* [WHAT YOU SHOULD DO] Exactly retype the lines from the top of the data through the line containing "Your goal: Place", leaving out every picture.

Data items
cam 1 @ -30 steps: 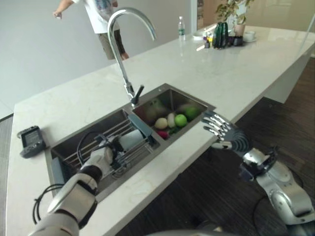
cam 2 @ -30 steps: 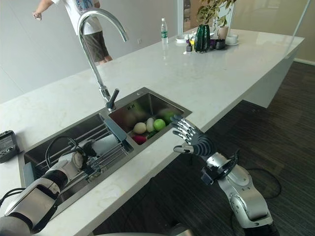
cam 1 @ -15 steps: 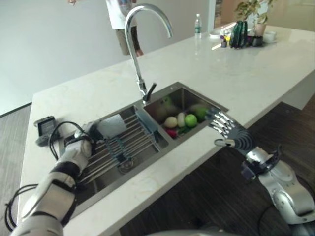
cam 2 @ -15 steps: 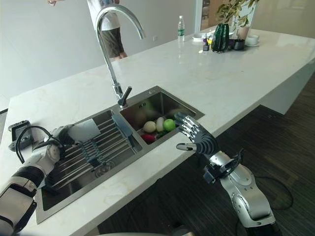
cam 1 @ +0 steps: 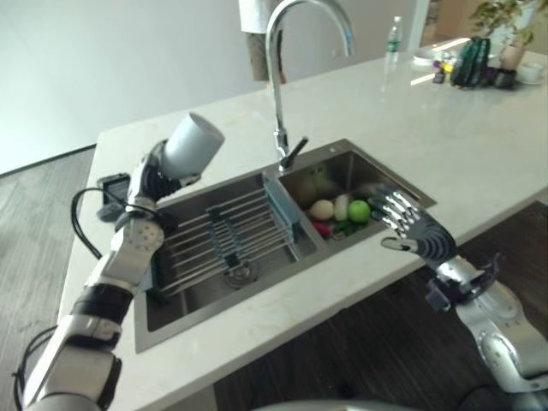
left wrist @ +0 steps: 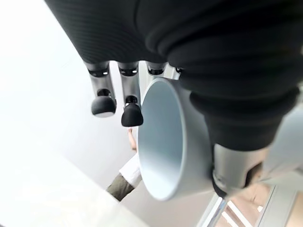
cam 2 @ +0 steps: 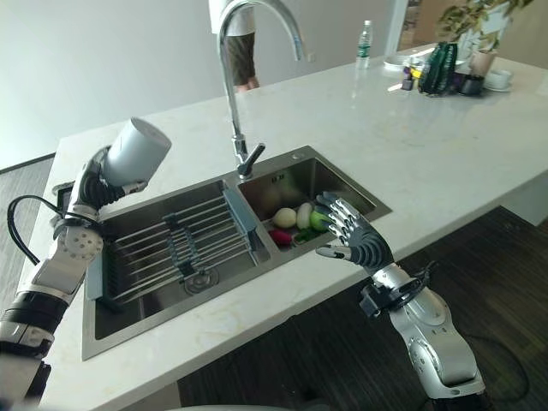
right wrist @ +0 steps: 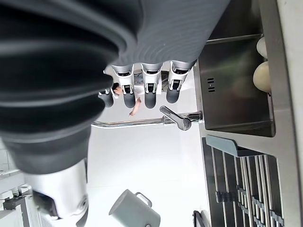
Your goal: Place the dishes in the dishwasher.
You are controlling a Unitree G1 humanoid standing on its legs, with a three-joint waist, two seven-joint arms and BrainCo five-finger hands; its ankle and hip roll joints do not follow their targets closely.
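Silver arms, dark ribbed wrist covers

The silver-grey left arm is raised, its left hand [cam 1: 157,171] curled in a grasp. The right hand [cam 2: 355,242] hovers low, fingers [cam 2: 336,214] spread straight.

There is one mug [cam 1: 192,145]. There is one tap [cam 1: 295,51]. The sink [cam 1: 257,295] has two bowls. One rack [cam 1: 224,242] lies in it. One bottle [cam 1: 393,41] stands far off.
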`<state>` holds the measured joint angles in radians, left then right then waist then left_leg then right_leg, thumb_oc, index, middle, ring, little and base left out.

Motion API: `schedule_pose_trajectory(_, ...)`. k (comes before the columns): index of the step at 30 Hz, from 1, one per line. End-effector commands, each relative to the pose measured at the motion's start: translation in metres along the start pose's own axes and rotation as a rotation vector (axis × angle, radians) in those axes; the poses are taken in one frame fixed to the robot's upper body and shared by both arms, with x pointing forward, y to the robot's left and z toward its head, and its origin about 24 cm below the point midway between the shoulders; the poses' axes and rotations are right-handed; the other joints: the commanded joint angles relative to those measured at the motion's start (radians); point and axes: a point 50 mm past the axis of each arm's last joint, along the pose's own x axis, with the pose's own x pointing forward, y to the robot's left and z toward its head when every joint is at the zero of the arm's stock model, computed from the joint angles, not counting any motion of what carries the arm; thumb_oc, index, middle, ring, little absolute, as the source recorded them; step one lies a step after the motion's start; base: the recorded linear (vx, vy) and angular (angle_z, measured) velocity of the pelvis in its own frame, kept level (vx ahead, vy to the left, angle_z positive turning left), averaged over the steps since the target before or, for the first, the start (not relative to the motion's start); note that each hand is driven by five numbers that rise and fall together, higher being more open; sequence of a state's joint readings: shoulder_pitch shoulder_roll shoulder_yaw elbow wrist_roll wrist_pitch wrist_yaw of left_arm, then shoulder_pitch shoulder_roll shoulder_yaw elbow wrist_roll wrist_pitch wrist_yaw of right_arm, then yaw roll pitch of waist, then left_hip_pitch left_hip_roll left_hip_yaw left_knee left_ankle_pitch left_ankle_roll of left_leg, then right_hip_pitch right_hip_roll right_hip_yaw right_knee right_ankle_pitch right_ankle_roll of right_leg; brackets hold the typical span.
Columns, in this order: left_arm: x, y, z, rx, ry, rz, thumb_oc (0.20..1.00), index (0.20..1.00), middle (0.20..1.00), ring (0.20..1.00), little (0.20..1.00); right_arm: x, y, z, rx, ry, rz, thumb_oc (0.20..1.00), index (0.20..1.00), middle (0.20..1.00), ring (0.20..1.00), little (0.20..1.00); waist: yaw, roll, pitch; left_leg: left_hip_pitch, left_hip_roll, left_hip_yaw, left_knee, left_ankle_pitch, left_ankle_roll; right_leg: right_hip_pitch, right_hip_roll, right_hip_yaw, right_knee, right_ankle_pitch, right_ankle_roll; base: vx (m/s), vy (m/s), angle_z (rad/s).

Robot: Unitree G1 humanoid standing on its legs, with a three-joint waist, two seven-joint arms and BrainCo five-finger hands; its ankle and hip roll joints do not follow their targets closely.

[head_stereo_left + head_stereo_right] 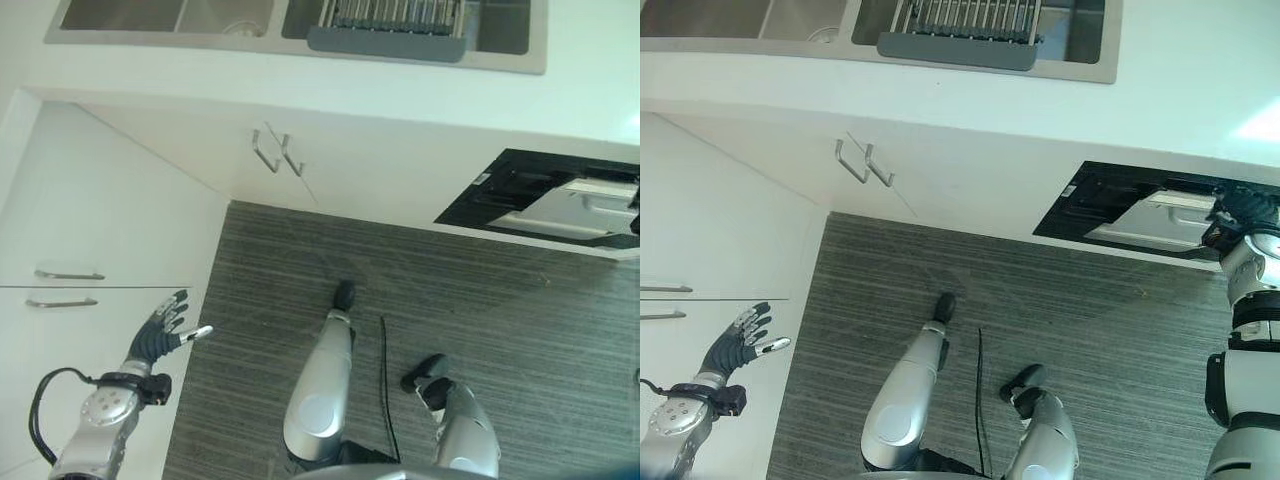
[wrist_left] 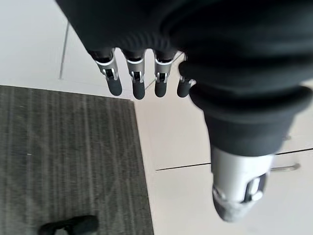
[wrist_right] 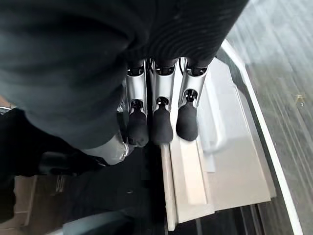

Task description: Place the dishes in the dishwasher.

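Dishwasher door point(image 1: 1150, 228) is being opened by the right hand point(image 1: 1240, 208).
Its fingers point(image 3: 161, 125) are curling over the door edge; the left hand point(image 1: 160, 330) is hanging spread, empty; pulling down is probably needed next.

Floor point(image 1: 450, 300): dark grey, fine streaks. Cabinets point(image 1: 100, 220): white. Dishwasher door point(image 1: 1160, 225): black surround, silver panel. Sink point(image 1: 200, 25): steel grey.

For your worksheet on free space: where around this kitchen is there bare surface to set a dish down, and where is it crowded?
Free: the white countertop between the sink and the dishwasher opening. Crowded: the sink's right basin, holding a dish rack, and the dishwasher door edge, where the right hand rests. The left hand hangs open beside the drawers.
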<state>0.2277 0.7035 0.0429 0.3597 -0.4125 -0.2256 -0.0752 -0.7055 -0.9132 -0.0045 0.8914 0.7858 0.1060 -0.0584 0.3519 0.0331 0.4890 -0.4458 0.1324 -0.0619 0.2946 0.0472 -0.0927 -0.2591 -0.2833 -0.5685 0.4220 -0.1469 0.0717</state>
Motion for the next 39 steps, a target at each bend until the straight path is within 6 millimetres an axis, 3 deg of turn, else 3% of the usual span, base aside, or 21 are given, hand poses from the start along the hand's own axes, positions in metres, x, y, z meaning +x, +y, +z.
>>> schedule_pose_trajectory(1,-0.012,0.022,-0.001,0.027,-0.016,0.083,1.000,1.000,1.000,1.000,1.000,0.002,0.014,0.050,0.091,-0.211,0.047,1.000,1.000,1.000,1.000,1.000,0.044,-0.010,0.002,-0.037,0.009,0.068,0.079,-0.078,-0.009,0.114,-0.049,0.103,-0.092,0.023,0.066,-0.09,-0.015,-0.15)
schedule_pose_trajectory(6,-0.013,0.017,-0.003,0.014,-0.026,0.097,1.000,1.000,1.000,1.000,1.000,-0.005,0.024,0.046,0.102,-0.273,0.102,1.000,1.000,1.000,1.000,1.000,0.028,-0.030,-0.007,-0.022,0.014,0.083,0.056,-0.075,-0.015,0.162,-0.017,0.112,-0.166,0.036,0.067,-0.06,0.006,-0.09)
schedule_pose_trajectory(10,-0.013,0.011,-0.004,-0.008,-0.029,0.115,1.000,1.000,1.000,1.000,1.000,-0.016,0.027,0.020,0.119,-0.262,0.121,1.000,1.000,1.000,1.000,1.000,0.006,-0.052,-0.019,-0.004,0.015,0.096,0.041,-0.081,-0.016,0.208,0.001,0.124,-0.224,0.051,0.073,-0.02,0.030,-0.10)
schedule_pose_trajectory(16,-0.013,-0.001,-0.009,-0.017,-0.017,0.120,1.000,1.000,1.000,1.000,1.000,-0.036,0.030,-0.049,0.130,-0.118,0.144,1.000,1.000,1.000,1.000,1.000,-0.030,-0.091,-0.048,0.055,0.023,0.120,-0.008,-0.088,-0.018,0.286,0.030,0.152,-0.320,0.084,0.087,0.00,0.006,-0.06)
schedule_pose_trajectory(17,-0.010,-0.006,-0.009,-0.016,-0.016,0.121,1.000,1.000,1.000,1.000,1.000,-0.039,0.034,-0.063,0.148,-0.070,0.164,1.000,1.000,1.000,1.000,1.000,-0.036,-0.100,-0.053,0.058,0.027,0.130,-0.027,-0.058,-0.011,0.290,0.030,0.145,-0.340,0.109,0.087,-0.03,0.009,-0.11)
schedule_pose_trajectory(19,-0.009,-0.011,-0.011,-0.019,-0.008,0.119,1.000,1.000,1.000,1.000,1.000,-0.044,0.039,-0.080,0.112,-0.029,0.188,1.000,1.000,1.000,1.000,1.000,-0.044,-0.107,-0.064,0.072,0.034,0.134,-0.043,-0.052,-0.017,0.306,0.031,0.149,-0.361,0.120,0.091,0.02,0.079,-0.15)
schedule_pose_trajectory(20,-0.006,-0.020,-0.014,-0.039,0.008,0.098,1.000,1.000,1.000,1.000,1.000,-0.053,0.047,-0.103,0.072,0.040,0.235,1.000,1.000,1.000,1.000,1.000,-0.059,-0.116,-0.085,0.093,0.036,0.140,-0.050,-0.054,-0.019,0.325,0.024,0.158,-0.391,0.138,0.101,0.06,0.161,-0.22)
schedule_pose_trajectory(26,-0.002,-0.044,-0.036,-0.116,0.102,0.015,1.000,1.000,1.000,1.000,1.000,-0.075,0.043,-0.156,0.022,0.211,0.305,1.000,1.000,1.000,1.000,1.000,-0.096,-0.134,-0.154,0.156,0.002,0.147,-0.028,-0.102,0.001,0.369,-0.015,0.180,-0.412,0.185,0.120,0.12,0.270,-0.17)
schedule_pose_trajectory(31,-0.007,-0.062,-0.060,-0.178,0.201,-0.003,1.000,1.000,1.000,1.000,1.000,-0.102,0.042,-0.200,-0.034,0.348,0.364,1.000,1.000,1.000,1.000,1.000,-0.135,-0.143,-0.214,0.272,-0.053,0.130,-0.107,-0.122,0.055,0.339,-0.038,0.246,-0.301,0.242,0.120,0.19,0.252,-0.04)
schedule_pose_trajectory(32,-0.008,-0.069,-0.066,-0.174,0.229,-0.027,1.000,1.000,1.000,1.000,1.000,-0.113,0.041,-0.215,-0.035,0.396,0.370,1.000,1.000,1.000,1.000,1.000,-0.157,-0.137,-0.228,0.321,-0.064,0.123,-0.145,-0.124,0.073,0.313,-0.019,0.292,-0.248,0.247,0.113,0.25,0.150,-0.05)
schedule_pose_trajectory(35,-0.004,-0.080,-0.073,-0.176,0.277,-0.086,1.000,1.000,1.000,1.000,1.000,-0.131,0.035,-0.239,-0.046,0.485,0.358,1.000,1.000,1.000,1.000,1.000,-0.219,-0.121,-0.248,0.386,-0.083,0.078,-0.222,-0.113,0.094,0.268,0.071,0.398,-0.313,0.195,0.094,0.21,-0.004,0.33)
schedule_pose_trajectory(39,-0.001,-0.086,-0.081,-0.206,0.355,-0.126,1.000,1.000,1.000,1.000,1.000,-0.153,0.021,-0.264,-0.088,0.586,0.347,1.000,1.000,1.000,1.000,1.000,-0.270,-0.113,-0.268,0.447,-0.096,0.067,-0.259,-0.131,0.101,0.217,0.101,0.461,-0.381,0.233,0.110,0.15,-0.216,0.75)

* [SOLUTION TO THE EXERCISE]
cam 1 @ -30 steps: 
cam 2 @ -30 steps: 
cam 1 @ -15 steps: 
cam 2 @ -15 steps: 
cam 1 @ +0 steps: 
left wrist @ +0 steps: 
cam 2 @ +0 steps: 
right wrist @ +0 steps: 
Your goal: Place the dishes in the dishwasher.

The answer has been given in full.